The proposed directive is meant to complement the Database Directive, Copyright Directive, Rental and Lending Rights Directive, Software Directive, Orphan Works Directive and the Collective Management Directive and not replace them.
It contains five titles, three of which bring new concepts in. Title II, adapting some exceptions and limitations to the digital cross-border environment, introduces new exceptions for text and data mining, use of works for teaching activities and preservation of cultural heritage. Proposed Article 3 allows text and data mining by research organisations of works to which there already is lawful access. Any contractual provision that says otherwise shall be ineffective. Text and data mining are defined as automated activities that generate patterns, trends and correlations. A typical text and data mining context is copying small amounts of material from journals and reports and assembling them for further use. A similar exception had already been introduced into UK law in 2014, although that one applies to non-commercial uses only whereas the Draft is silent on the commercial side of mining. Article 4 allows use of digital works for non-commercial teaching purposes only. Member States are allowed flexibility in implementing this provision. Finally, Article 5 allows cultural heritage institutions to make copies of works in their permanent collections for purposes of preservation only. Overall, the exceptions offered are welcome but exceptionally modest. Even a very cursory look at the literature will reveal a need for a far wider reform of the exceptions regime which needs to be reformed not only in terms of its largely voluntary nature but also its scope and depth.
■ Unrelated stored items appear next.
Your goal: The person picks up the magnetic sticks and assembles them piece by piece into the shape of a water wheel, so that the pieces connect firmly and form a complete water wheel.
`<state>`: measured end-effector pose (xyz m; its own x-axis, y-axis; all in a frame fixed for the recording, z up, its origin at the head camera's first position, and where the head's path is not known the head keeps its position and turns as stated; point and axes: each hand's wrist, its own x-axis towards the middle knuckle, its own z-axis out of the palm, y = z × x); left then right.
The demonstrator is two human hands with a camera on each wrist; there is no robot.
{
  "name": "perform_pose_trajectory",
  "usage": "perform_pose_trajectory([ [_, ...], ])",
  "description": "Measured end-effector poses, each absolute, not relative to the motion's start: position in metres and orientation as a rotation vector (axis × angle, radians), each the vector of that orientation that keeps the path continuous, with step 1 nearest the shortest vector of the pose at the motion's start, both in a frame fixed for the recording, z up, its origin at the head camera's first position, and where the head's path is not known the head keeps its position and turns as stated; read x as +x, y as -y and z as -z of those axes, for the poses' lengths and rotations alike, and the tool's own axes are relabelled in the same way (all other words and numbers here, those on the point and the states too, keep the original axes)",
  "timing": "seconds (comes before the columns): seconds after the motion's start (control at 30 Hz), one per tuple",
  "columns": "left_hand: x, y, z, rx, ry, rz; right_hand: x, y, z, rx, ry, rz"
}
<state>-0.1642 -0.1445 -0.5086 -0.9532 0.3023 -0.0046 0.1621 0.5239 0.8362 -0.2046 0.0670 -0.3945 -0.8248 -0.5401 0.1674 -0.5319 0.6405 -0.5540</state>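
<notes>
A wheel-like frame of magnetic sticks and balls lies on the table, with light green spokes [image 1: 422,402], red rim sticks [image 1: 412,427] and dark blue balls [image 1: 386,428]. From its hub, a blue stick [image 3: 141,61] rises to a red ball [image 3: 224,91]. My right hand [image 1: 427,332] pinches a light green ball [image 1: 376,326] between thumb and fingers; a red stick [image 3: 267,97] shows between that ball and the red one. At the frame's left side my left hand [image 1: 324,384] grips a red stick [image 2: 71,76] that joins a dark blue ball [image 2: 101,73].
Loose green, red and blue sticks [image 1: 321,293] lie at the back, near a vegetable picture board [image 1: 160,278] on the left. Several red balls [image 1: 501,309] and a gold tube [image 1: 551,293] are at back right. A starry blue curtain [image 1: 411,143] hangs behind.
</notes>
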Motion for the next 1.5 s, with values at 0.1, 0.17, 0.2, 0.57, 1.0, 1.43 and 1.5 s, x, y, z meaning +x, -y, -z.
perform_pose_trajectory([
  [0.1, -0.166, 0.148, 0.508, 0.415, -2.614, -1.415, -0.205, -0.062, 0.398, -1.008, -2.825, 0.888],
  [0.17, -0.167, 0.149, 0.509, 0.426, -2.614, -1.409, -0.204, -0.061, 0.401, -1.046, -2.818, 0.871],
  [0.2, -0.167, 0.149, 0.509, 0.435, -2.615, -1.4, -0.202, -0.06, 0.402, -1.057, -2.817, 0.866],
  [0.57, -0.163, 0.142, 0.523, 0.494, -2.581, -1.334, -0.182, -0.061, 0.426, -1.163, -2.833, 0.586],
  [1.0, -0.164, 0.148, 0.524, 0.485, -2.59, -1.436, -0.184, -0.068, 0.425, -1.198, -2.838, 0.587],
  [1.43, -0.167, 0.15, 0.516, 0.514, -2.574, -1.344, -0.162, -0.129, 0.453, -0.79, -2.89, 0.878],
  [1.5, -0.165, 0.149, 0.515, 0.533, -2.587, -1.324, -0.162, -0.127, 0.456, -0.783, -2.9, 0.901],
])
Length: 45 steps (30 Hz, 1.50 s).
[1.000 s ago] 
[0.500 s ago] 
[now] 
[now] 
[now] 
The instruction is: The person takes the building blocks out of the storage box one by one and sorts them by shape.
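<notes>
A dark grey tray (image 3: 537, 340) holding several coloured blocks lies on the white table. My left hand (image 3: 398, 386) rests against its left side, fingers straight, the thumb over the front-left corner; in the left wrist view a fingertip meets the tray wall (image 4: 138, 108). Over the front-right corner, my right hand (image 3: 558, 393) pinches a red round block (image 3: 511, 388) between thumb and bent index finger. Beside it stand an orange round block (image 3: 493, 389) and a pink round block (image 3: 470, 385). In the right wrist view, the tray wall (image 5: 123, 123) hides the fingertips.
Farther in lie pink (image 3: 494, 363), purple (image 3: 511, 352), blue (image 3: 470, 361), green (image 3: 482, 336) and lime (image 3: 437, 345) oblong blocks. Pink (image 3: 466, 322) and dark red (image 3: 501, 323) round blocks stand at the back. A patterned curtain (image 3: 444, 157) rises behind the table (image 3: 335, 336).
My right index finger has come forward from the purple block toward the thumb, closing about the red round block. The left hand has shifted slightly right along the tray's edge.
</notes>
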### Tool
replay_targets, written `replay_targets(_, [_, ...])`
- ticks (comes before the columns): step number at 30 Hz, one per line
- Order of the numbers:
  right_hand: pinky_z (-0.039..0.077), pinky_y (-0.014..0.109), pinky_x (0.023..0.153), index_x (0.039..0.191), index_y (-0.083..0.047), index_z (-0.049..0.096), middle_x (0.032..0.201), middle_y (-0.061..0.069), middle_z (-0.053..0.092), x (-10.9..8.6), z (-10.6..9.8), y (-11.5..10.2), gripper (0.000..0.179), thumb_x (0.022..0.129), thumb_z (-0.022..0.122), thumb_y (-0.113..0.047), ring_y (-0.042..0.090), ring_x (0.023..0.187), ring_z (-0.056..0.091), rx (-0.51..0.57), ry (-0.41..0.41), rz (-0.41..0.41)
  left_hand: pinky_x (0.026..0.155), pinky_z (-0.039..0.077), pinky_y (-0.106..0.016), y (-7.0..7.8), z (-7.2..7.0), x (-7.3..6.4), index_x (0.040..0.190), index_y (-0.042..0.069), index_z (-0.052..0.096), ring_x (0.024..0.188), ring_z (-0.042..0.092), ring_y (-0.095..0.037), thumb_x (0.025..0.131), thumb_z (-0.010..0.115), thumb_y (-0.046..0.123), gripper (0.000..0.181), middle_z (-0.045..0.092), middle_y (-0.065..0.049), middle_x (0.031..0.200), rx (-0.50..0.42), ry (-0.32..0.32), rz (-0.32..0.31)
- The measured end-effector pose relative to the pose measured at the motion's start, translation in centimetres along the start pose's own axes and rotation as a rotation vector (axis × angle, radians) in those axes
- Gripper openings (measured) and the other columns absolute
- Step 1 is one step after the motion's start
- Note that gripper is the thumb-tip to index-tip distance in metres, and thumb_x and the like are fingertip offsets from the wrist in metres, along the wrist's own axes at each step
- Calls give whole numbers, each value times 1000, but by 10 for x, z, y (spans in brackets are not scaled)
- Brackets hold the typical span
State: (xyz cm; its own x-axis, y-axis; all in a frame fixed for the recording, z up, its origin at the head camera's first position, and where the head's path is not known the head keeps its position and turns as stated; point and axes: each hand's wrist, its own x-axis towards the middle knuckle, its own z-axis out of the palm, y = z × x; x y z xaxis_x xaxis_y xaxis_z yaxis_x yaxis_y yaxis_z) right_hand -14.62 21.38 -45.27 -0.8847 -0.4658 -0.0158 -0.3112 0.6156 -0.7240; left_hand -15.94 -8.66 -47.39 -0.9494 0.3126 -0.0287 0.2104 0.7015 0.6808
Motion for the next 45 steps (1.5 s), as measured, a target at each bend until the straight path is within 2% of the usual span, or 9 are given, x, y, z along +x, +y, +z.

Title III deals with licensing practices and wider access to content. It contains three relevant provisions. Articles 7 – 9 deal with uses of out-of-commerce works by cultural heritage institutions, specifically with licenses for non-commercial purposes that collective rights management organisations give to cultural heritage institutions for out-of-commerce works. These are relatively uncontroversial measures but are also relevant in a relatively narrow context. Article 10 attempts to cover agreements for making audiovisual works available to on-demand platforms (only partially covered by the above-mentioned Collective Rights Management Directive), but only says that such parties “may rely on the assistance of an impartial body”. This is a bizarre addition. Nothing prevents the parties from relying on such assistance at present and it is not clear how such a reminder is supposed to help anyone.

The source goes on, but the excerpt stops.